• Try it
Write out the listing below from the line containing "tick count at" to its last line, unaltered, ends included.

======== Source material ========

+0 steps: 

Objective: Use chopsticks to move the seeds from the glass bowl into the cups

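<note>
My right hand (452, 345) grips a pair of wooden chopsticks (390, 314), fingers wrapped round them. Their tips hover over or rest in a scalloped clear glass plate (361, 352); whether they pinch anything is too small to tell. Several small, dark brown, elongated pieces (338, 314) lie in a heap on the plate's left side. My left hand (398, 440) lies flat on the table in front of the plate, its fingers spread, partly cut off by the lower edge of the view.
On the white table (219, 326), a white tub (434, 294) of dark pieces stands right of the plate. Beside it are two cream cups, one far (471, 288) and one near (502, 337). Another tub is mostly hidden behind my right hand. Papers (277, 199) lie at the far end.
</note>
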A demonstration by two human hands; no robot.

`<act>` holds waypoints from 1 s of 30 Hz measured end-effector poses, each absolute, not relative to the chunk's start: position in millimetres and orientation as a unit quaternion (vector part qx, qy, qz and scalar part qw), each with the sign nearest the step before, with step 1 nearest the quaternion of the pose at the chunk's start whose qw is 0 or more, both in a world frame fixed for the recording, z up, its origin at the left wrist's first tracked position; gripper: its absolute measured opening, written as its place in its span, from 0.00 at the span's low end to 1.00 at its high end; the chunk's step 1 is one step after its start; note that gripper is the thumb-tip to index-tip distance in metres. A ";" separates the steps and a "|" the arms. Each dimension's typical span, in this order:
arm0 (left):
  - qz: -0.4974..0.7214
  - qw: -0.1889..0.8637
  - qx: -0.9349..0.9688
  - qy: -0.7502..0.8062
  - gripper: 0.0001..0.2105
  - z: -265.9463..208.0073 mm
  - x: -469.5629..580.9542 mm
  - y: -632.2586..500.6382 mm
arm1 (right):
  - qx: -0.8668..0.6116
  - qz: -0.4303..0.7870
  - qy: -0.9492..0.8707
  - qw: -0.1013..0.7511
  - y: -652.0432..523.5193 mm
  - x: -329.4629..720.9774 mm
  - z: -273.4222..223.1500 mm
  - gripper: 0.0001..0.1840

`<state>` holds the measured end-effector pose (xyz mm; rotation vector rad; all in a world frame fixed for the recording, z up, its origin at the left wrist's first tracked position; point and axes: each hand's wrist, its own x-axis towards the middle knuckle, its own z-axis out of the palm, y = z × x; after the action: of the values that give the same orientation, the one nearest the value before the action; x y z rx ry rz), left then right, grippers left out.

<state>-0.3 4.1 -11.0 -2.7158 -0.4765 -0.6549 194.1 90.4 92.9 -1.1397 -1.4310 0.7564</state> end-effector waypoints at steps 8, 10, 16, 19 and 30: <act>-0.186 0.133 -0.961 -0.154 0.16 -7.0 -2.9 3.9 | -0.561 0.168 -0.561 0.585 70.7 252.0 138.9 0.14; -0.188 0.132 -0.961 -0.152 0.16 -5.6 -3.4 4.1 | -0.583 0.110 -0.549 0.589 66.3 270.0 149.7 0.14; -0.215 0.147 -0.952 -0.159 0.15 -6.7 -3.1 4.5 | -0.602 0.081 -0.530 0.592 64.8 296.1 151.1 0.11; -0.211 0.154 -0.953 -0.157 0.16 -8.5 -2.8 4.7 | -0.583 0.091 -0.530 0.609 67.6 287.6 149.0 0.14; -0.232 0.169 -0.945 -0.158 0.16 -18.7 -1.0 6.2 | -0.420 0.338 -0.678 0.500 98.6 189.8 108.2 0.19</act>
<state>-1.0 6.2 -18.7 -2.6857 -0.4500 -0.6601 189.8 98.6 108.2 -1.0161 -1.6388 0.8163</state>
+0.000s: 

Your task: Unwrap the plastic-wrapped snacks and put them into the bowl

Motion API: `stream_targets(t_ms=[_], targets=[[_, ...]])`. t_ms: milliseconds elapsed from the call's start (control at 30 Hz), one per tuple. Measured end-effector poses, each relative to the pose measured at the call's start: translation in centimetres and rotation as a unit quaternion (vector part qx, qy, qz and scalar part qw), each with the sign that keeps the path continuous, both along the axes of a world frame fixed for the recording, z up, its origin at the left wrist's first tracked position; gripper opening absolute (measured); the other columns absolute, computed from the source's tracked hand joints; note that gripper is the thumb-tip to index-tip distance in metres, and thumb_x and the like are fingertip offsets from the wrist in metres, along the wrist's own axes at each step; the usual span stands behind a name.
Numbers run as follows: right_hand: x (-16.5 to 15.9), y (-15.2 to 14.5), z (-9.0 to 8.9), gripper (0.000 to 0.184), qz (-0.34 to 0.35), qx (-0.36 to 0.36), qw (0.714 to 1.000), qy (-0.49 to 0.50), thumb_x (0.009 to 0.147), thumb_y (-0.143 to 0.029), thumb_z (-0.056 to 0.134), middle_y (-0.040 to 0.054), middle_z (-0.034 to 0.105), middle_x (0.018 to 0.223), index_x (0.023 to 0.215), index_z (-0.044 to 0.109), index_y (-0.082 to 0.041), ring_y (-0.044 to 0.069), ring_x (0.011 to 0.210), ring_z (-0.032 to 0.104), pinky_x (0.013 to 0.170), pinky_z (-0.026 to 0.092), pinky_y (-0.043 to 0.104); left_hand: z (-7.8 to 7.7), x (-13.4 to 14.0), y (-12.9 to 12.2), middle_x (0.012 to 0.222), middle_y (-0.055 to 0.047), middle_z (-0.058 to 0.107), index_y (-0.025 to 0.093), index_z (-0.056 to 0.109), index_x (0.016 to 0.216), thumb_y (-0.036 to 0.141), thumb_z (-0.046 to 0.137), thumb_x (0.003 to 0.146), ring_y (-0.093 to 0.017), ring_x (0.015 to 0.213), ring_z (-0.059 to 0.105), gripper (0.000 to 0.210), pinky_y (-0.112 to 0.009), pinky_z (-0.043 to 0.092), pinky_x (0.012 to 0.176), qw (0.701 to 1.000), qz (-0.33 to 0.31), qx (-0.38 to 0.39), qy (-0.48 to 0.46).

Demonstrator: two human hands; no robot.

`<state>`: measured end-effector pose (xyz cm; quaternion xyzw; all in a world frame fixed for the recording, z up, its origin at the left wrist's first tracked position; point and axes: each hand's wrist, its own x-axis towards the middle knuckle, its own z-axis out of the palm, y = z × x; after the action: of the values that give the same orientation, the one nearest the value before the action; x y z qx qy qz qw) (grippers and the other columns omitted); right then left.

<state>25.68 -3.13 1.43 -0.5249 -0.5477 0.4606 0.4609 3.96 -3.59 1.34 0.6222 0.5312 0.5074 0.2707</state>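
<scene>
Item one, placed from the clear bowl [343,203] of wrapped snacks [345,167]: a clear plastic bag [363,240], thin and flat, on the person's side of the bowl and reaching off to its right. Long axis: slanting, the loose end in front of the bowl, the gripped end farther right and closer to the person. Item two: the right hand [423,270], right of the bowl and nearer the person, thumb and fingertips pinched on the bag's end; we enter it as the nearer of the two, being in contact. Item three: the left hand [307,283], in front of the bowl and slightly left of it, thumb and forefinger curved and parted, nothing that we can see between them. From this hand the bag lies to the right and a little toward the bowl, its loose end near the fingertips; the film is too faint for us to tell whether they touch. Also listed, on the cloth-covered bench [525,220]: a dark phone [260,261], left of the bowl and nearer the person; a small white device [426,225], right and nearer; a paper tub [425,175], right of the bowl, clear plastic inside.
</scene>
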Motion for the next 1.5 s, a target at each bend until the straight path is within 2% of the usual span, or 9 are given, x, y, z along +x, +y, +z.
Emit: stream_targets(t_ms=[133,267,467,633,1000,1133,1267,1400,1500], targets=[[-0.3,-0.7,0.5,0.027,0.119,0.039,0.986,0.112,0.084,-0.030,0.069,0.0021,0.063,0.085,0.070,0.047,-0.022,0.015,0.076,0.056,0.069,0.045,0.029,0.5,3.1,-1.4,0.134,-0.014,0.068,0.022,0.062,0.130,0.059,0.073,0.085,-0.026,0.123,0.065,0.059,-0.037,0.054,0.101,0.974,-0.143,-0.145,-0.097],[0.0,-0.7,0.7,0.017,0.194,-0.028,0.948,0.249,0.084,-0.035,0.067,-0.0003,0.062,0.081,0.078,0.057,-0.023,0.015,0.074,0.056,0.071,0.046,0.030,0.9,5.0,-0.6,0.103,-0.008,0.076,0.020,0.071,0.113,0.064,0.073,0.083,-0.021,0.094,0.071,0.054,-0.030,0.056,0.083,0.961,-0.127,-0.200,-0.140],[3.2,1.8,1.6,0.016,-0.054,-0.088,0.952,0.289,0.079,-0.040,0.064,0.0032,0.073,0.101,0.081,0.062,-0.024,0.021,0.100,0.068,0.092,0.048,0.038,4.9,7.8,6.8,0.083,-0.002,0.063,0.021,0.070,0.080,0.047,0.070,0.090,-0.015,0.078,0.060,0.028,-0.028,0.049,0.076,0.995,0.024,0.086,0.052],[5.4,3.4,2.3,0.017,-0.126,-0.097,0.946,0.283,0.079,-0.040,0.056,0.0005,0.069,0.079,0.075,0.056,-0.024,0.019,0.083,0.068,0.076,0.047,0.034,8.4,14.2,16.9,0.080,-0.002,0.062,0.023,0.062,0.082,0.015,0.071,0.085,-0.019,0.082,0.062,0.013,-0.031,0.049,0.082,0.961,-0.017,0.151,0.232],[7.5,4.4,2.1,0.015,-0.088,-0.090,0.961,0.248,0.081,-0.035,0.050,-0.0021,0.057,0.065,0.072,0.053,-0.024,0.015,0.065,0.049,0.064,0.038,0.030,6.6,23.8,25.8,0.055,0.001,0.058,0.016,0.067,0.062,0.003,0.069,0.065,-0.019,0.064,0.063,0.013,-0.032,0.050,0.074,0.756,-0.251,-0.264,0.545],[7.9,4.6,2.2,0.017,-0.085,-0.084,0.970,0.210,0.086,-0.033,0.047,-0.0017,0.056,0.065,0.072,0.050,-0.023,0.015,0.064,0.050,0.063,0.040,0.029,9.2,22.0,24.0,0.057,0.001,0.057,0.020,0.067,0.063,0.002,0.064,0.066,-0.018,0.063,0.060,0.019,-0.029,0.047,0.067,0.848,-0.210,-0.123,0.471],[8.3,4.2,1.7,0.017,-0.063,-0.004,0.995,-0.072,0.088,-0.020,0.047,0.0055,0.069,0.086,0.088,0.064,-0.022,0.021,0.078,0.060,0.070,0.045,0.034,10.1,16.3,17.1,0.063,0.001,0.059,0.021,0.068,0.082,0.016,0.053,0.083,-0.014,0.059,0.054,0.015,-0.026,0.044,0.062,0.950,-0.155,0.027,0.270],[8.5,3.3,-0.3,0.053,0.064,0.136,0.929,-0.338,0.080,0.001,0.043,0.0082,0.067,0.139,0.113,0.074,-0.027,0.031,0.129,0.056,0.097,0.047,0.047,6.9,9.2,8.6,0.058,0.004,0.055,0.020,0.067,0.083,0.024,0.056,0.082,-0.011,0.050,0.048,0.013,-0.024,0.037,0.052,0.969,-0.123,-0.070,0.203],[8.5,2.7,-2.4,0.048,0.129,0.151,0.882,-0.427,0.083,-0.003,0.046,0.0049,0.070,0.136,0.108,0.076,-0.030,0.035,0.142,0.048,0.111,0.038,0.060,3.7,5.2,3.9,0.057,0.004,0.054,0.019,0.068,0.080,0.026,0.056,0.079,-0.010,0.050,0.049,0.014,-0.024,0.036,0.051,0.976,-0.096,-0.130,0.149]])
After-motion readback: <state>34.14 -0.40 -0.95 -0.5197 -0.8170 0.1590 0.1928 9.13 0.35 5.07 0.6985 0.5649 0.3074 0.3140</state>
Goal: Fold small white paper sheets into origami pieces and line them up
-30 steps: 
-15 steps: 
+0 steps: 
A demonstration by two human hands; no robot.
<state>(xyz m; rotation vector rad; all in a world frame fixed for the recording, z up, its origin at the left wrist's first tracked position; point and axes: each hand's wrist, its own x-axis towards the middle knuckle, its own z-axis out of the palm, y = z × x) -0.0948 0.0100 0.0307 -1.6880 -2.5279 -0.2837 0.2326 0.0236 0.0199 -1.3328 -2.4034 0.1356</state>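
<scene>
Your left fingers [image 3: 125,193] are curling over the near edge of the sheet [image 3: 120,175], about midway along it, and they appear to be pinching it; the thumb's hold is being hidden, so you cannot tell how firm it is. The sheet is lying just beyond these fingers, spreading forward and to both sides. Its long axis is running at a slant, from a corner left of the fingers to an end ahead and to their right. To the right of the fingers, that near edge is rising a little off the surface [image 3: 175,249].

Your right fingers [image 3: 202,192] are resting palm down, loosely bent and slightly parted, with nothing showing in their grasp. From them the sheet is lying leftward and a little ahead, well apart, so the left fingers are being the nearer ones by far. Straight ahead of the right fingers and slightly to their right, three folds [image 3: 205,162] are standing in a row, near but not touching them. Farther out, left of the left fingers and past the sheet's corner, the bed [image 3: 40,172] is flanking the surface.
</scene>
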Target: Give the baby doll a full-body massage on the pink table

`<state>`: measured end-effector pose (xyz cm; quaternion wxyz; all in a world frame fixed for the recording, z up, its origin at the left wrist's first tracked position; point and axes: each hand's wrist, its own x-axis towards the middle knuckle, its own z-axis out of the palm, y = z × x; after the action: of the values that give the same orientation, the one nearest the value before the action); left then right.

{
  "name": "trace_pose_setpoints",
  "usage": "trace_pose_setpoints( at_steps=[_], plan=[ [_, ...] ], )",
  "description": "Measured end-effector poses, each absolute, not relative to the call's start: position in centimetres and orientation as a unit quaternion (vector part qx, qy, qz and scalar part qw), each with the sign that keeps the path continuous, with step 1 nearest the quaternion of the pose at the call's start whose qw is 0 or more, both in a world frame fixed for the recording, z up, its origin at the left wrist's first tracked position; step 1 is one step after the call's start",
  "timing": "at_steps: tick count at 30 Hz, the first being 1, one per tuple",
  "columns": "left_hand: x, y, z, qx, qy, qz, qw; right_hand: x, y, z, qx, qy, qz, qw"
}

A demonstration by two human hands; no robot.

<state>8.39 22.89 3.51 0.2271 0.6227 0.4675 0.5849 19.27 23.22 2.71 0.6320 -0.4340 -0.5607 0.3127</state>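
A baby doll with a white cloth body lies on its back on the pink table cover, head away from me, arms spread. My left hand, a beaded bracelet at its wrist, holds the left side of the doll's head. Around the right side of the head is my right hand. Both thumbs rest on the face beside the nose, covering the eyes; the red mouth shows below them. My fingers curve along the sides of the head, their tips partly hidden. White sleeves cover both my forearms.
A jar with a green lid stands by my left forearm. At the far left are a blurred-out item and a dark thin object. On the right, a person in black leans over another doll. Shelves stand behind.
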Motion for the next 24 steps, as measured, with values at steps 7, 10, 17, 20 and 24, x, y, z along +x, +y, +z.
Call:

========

• Task answer
  "timing": "at_steps: tick count at 30 Hz, the first being 1, one per tuple",
  "columns": "left_hand: x, y, z, qx, qy, qz, qw; right_hand: x, y, z, qx, qy, qz, qw"
}

A demonstration by two human hands; no robot.

<state>8.39 22.89 3.51 0.2271 0.6227 0.4675 0.5849 19.27 23.22 2.71 0.6320 -0.4340 -0.5607 0.3127</state>
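A baby doll with a white cloth body lies on its back on the pink table cover, head away from me, arms spread. My left hand, a beaded bracelet at its wrist, holds the left side of the doll's head. Around the right side of the head is my right hand. Both thumbs rest on the face beside the nose, covering the eyes; the red mouth shows below them. My fingers curve along the sides of the head, their tips partly hidden. White sleeves cover both my forearms.
A jar with a green lid stands by my left forearm. At the far left are a blurred-out item and a dark thin object. On the right, a person in black leans over another doll. Shelves stand behind.
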Motion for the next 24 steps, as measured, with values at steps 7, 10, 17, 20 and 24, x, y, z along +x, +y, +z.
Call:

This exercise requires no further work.